Profiling and Forecasting Daily Energy Use with Monthly Utility-Data Regression Models
Abstract
Robust Statistical regression models of commercial and industrial building energy use can be created as a function of outdoor air temperature, occupancy, production and/or other independent variables. These regression models have many uses, including forecasting energy use, benchmarking, identifying savings opportunities, and measuring energy savings from a normalized baseline. When evaluating facilities with this method, monthly utility bills are commonly used as source data because of their widespread availability and accuracy. Monthly energy data, however, provides less resolution than higher frequency daily or even hourly data.
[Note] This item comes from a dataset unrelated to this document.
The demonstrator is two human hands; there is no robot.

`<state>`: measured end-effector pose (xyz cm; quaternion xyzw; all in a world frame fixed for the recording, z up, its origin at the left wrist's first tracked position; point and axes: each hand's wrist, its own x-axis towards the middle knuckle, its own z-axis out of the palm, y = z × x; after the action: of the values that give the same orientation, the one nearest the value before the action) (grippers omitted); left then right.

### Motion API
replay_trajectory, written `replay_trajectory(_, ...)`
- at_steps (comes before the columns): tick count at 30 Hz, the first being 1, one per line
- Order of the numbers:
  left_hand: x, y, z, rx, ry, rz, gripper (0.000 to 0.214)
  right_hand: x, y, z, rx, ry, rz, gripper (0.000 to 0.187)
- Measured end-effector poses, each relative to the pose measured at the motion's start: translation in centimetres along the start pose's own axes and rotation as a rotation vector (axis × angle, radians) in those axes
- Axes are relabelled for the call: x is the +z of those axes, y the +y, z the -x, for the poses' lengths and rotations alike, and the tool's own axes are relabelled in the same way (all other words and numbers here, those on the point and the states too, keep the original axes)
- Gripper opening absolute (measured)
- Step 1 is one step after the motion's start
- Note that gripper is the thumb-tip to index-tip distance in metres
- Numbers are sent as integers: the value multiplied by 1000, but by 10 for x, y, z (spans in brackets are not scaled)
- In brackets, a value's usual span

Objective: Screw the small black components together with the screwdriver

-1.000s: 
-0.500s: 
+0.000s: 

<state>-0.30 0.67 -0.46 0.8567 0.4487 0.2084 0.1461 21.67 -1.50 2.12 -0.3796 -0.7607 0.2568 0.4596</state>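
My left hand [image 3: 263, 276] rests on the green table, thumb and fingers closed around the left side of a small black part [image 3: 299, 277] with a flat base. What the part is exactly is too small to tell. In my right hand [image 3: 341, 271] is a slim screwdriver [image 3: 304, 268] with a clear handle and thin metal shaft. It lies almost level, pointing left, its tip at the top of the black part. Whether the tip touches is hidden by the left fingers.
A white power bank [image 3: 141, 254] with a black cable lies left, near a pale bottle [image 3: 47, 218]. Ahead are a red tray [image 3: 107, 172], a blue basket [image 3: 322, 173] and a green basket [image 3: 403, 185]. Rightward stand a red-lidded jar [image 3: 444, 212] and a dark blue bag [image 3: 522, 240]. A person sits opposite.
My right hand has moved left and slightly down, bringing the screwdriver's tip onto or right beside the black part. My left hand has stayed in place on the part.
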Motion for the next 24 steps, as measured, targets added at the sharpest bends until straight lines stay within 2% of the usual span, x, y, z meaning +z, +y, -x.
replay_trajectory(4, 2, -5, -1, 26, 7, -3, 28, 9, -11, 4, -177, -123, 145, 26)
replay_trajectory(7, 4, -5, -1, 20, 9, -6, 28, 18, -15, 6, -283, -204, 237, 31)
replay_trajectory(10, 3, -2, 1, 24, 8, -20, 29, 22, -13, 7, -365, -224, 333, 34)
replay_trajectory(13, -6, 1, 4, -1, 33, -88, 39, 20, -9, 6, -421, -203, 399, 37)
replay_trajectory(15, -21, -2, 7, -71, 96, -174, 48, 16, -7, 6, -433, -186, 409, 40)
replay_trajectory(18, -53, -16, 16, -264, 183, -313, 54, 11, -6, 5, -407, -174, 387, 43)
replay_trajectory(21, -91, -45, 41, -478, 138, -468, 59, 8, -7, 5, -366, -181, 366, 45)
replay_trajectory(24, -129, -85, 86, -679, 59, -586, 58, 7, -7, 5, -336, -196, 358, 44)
This paper examines whether regression models of monthly energy use can be used to predict daily energy use, and by extension whether the time scale of the data affects efforts to understand a building's fundamental energy performance. To do so, the paper compares daily-energy and monthly-energy regression models for four commercial and industrial facilities. The model coefficients of the daily- and monthly-energy regressions closely match each other for three of the four facilities, and thus can be used interchangeably. However, one of the facilities has different occupancy schedules on weekdays and weekends, and the monthly model cannot predict daily energy use in this case. The generality of these case study results was investigated in this paper by comparing outdoor air based regression models of simulated daily and monthly energy use. The results indicate that the variation in energy use caused by variable solar radiation, outdoor air humidity, and heat loss to the ground is larger at the daily time scale than the monthly time scale. However, these drivers are sufficiently correlated with outdoor air temperature so that the overall predictive ability of outdoor air temperature based models is still quite good. In addition, the results in this paper indicate that although building energy use is driven by factors that change on the sub-hourly time scale, these effects are fairly evenly distributed over time; thus, models based on longer time scale data can accurately characterize a building's energy use.
Profiling and Forecasting Daily Energy Use with Monthly Utility-Data Regression Models
Kevin, C. & Kissock, Kelly & Seryak, J. & Moray, S.. (2010). ASHRAE Transactions. 116. 639-650.